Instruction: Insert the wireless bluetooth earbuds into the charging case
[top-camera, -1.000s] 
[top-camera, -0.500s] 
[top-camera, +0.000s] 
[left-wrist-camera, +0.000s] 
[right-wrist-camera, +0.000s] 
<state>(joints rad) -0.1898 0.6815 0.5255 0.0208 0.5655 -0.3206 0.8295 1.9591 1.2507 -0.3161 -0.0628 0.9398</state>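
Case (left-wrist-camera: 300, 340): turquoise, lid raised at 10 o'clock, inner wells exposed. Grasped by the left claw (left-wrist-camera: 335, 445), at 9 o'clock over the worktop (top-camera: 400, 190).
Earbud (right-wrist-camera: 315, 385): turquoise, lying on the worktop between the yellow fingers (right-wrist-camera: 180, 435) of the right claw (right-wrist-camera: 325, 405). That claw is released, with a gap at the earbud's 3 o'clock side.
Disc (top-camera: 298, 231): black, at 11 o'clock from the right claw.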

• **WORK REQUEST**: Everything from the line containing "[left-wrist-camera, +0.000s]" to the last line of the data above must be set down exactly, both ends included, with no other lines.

• **RESPONSE FOR THIS EXERCISE**:
[left-wrist-camera, +0.000s] 
[right-wrist-camera, +0.000s] 
<state>(joints rad) -0.1898 0.6815 0.5255 0.0208 0.5655 -0.3206 0.8295 1.9591 1.2507 -0.3161 -0.0628 0.9398</state>
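Case (left-wrist-camera: 300, 340): turquoise, lid raised at 10 o'clock, inner wells exposed. Grasped by the left claw (left-wrist-camera: 335, 445), at 9 o'clock over the worktop (top-camera: 400, 190).
Earbud (right-wrist-camera: 315, 385): turquoise, lying on the worktop between the yellow fingers (right-wrist-camera: 180, 435) of the right claw (right-wrist-camera: 325, 405). That claw is released, with a gap at the earbud's 3 o'clock side.
Disc (top-camera: 298, 231): black, at 11 o'clock from the right claw.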

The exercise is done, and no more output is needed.